Le tribunal administratif a tranché en faveur de Rémi Gaillard concernant la contestation de sa profession de foi, initialement rejetée par la préfecture. Selon les juges, le visuel utilisé ne générait pas de confusion avec les couleurs du drapeau national, contrairement aux affirmations de la commission de propagande électorale.
« Je remercie la justice d'avoir mis fin aux manigances », a déclaré Rémi Gaillard dans une vidéo sur son compte Facebook. L'humoriste, qui brigue le poste de maire de Montpellier, a réussi à obtenir la distribution de sa profession de foi aux électeurs. Le tribunal administratif a annulé la décision de la commission de propagande qui avait refusé la mise sous pli de ses documents de campagne pour sa liste « Yes We Clown ».
Le juge a indiqué que l'iconographie choisie par Gaillard, représentant un personnage se faisant entarter par un clown, ne présentait pas de risque de confusion.

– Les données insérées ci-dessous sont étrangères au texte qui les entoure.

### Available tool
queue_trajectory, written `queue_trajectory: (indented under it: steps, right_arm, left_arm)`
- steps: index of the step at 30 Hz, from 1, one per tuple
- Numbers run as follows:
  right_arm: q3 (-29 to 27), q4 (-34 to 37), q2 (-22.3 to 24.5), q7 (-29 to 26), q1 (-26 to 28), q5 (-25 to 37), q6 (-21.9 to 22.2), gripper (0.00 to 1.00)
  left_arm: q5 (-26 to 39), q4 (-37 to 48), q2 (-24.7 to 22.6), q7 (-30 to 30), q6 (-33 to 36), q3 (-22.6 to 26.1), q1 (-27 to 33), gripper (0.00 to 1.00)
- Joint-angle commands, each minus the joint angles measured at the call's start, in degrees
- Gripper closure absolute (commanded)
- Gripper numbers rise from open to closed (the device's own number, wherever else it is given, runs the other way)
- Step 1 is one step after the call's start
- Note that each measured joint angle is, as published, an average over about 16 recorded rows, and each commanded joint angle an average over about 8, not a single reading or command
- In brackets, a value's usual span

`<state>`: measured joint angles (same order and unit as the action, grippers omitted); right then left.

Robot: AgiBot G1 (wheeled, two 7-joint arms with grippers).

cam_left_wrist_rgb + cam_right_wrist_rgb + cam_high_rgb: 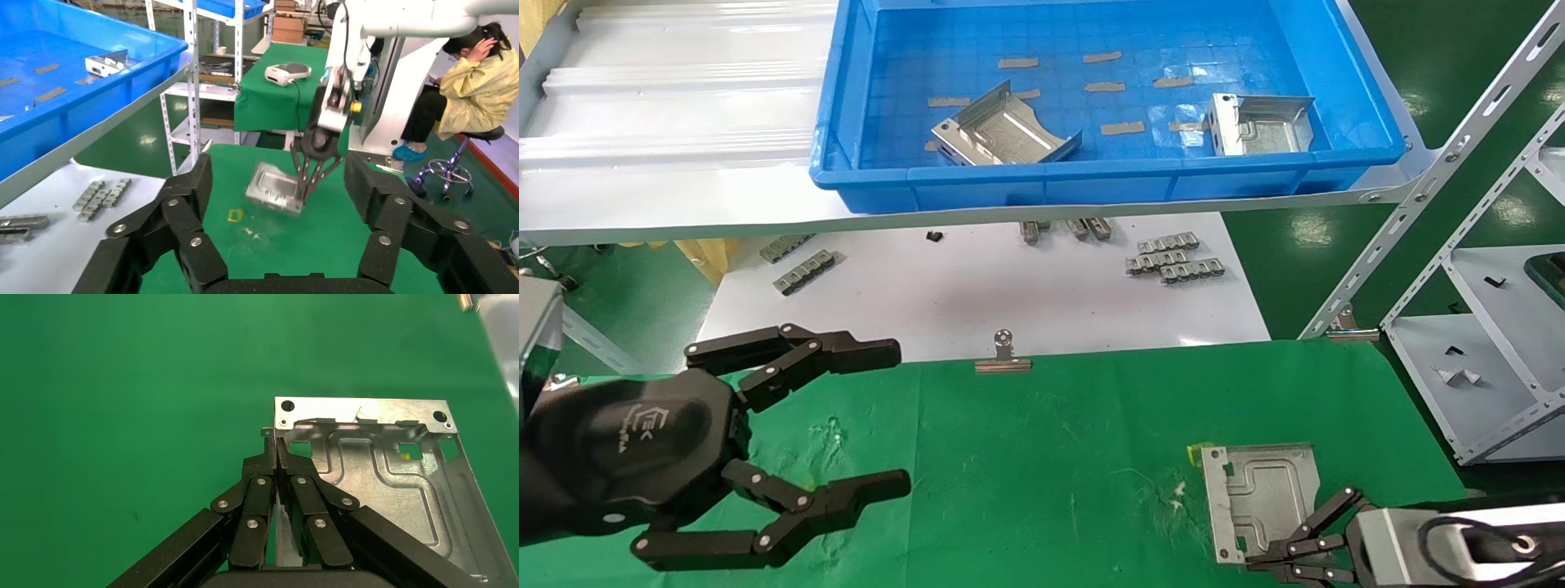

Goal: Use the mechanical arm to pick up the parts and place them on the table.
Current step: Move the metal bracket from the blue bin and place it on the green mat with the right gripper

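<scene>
Pinching bracket flange, right gripper partly cut off; left gripper spread, idle.

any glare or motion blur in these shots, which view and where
Head view: ceiling lights glare off the glossy green floor by the rack. Left wrist view: the bracket pinched by the right gripper is smeared with blur; the open left gripper frames it. Right wrist view: bracket sharp, only mild sheen.
</scene>
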<state>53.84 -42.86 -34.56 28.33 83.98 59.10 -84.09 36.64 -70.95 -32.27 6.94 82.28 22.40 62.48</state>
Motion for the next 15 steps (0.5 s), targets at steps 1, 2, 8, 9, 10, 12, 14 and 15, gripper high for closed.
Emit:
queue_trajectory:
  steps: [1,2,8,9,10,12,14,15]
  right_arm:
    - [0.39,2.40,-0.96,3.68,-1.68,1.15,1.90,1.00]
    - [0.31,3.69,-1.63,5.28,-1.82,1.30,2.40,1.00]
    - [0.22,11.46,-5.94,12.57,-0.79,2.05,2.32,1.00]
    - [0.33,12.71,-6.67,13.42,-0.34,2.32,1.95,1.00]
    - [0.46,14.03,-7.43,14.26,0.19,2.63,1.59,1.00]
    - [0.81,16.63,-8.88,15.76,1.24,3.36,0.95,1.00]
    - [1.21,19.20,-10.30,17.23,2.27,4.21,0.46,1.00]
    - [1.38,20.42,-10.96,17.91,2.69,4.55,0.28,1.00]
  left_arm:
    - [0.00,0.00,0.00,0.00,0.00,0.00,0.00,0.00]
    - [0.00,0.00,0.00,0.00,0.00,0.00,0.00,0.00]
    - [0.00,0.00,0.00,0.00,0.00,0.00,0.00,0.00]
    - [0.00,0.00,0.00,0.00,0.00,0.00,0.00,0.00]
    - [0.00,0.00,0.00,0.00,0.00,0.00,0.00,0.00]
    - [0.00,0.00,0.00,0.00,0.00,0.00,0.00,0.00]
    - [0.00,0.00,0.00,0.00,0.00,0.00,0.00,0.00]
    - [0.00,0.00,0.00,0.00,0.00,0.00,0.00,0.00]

Les couleurs utilisées dans le visuel — bleu, beige et rouge — étaient jugées suffisamment distincte pour ne pas faire penser à l'emblème national.
« Une illégalité grave et manifeste » de la part de la commission
Le tribunal n'a pas hésité à qualifier le refus de la commission de propagande d'« illégalité grave et manifeste » susceptible de fausser le processus électoral. Il ordonne donc que les circulaires de Gaillard soient expédiées à l'ensemble des électeurs de Montpellier.

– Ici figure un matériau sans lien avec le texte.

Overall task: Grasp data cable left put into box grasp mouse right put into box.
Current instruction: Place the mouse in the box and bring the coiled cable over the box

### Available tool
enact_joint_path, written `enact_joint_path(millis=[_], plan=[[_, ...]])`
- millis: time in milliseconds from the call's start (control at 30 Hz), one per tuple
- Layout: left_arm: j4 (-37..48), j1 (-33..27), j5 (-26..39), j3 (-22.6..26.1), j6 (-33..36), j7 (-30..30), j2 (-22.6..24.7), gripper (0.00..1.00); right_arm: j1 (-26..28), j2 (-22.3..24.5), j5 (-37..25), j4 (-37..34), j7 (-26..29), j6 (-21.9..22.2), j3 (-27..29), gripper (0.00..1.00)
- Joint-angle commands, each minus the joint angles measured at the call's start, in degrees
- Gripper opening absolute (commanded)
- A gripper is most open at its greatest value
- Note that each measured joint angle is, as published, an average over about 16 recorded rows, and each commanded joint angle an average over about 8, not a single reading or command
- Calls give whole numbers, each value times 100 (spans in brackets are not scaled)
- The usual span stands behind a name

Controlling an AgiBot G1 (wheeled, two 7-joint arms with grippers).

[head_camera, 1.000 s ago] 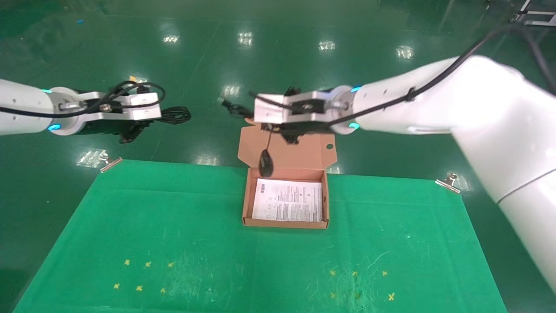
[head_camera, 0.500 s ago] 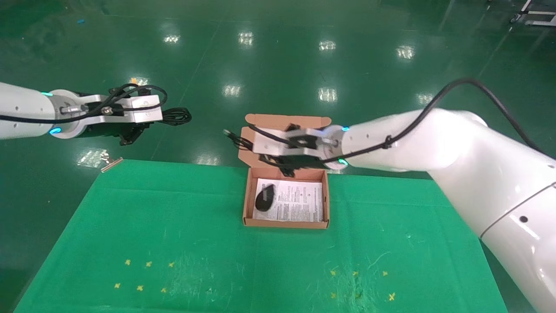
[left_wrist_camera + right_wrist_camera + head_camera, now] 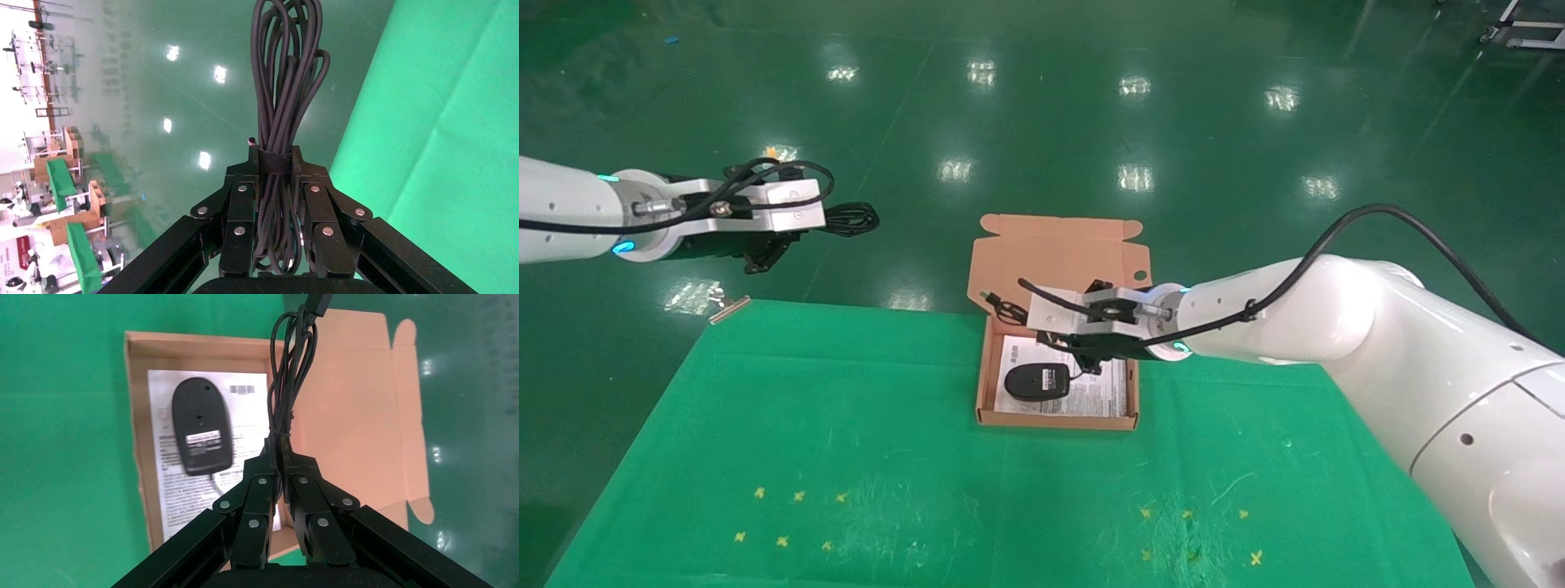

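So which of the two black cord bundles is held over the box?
The mouse cord, pinched in the right gripper above the box; the thicker data cable stays in the left gripper, off the table.

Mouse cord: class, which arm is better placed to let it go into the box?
Right. The right gripper grips the mouse cord over the box; the mouse lies inside.

Both arms (image 3: 1295, 314) are glossy white rounded shells, each ending in a wrist ring lit cyan and a bare silver metal bracket (image 3: 1083, 310) with a black cable running along the outside. The grippers are matte black linkages: the left gripper (image 3: 274, 177) and right gripper (image 3: 280, 468) show flat bars joined by round silver screw heads.
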Motion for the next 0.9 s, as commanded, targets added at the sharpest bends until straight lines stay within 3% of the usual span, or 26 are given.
enact_joint_path(millis=[33, 433, 667, 900], plan=[[-5, 0, 5, -1, 2, -6, -4, 0, 1, -12, 54, -38, -30, 9, -42, 100], [197, 152, -281, 8, -119, 141, 305, 0, -8, 169, 124, 242, 97, 8, -151, 100], [734, 420, -528, 59, -709, 562, 948, 0, 125, 532, 67, 392, 261, 12, -124, 100], [1643, 679, -999, 87, -1410, 1364, 1780, 0, 317, 1124, -166, 723, 576, -69, -141, 100]])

Lors de l'audience, la préfecture de l’Hérault avait, elle, argué que le design pouvait bien prêter à confusion, faisant valoir les implications financières d'une distribution massive de 175 000 circulaires, laquelle pourrait coûter près de 200 000 euros et poser des difficultés logistiques.
En 2020, Rémi Gaillard avait frôlé l'accès au second tour, se comptant à environ 10 % d'intentions de vote selon un récent sondage Ifop/Midi Libre. Le scrutin se profile, et cette décision judiciaire pourrait bien avoir un impact décisif sur sa campagne.